Nesse ano de 2009, o Governo tinha lançado um pacote de estímulo à economia no valor de dois mil milhões de euros - obtidos a crédito no exterior porque nem Estado nem privados tinham já poupança interna suficiente. A maior parte do mega-investimento foi aplicada na renovação de escolas através da Parque Escolar. Uma crise decorrente de um brutal endividamento combatia-se com mais dívida.

No ano anterior, a Estradas de Portugal tinham visto os seus estatutos alterados por iniciativa do Governo. Passava a ser uma entidade com toda a liberdade para se endividar diretamente, sem limite. Ao então primeiro Ministro, ao Ministro da tutela, ao secretário de Estado das obras públicas, perguntei muitas vezes em público se sabiam o que estavam a fazer. E fui publicamente contestado por andar a "puxar o país para baixo".

Em 2007, o então Ministro da Economia cedia por 700 milhões de euros a extensão da exploração de dezenas de barragens por mais 15 a 25 anos à EDP. Os próprios relatórios dos bancos de investimento valorizavam na altura esta extensão em mais de dois mil milhões de euros.

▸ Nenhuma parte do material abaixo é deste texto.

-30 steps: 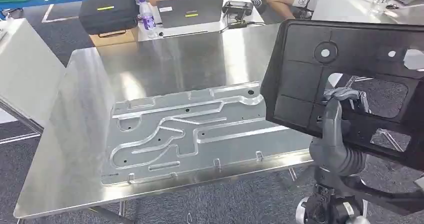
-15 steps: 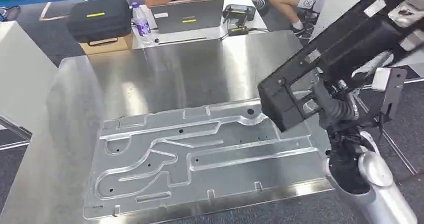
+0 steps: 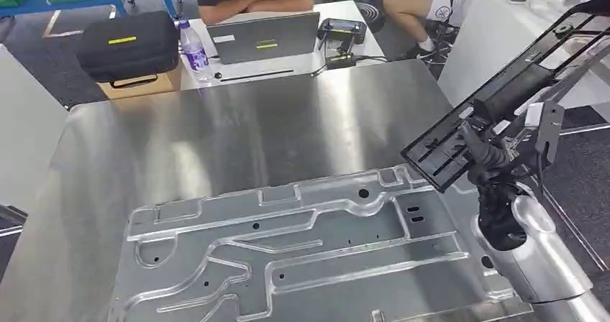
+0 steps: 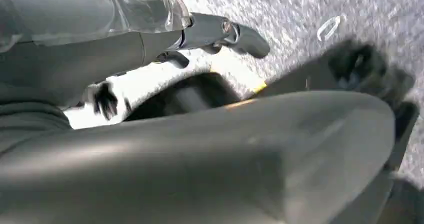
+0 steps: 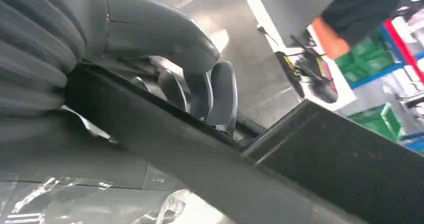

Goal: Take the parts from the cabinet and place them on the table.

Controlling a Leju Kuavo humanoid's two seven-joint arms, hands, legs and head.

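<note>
part (image 3: 503, 95), big, black and flat, has tipped over since a second ago. then its wide face looked at the camera; now it lies nearly level, seen from its edge, up in the air over the right side of the table (image 3: 237, 131). the right hand (image 3: 483, 153) is clamped on its near edge, thumb on one side, fingers (image 5: 220, 91) on the other. the camera moved too, so the silver plate (image 3: 302, 250) only looks shifted. i think the part is about ready to go down. the left hand (image 4: 220, 31) hangs by the floor; i cannot tell how its fingers are.
</note>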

A meados de 2009 começa a ouvir-se falar do interesse da PT em comprar a TVI. O negócio é justificado pela administração da empresa como uma necessidade de as operadoras de telecomunicações, distribuidoras de conteúdos avançarem para o controlo da produção desses mesmos conteúdos.

Por aquela altura, já os casos, dos projetos da Cova da Beira, da licenciatura duvidosa e das alegadas luvas no Freeport faziam as páginas dos jornais e aberturas nas televisões.

Por aquela altura, o jornalista e gestor Luís Marques, dizia-me que era uma vergonha nacional Portugal ter um primeiro Ministro com indícios de ser corrupto. E que a nível internacional isso também já era notado.

[...]

O tempo, esse grande clarificador, faz sempre o seu trabalho.

A suspeita materializa-se agora sob a forma de detenção e prolongado interrogatório. A imprensa, desde sempre acusada de conspiração, destapa agora indícios de inquietantes de conluios com recetadores e correios de verbas muito avultadas.

Só se surpreende quem não quis ver os sinais.

É legítimo supor que mais investigações levarão a mais resultados. É legítimo perguntar porque é que no ano 2010 aparecem 20 milhões de euros na conta de um amigo na UBS, na Suíça. E é legítimo lembrar que em Julho desse ano a PT vendeu a Vivo à Telefónica por 7.500 milhões de euros. E é legítimo imaginar que negócios desse tipo requeiram "facilitadores".
Face ao que aconteceu na história recente deste país, é legítimo a um jornalista e a qualquer cidadão interrogar-se sobre tudo isto e muito mais.

E é extraordinário ver que a maior parte do tempo de debate sobre esta mediática detenção é gasta em condenações à maneira de atuar das autoridades judiciais. como se fosse dever dos investigadores convidarem o suspeito para uma conversa amena num agradável bar de hotel, por ter ocupado o cargo que ocupou.

Não, o que está a acontecer em Portugal, com a queda do Grupo Espírito Santo e de Ricardo Salgado, as detenções de altos funcionários públicos no caso dos Vistos Gold e a detenção de José Sócrates, não é uma desgraça: é a Grande Clarificação do Regime, a derrocada do Crony Capitalism, o capitalismo lusitano dos favores e do compadrio.

É revoltante saber que o Parlamento aprovou sem hesitar todos os regimes especiais de regularização tributária, os RERT I, II e III, quando sabiam que a respetiva formulação jurídica iria apagar todos os crimes fiscais associados à repatriação do dinheiro de origem obscura que tinha sido posto lá fora. Os deputados foram previamente avisados desse gigantesco efeito de "esponja" pelos mesmos altos responsáveis tributários que me avisaram a mim...
Os mesmos RERT que passaram uma esponja sobre as verbas de Ricardo Salgado e as do recetador agora identificado no caso do ex-primeiro Ministro.

Sim, o Parlamento continua lamentavelmente a ser a mesma central de interesses.

Mas há esperança. Tal como o país está a mudar, o Parlamento também há de mudar.

A nós, cidadãos e jornalistas, assiste o direito de fazer perguntas, face a sinais estranhos que alguns políticos insistem em transmitir.

Face a esses sinais, é legítimo supor.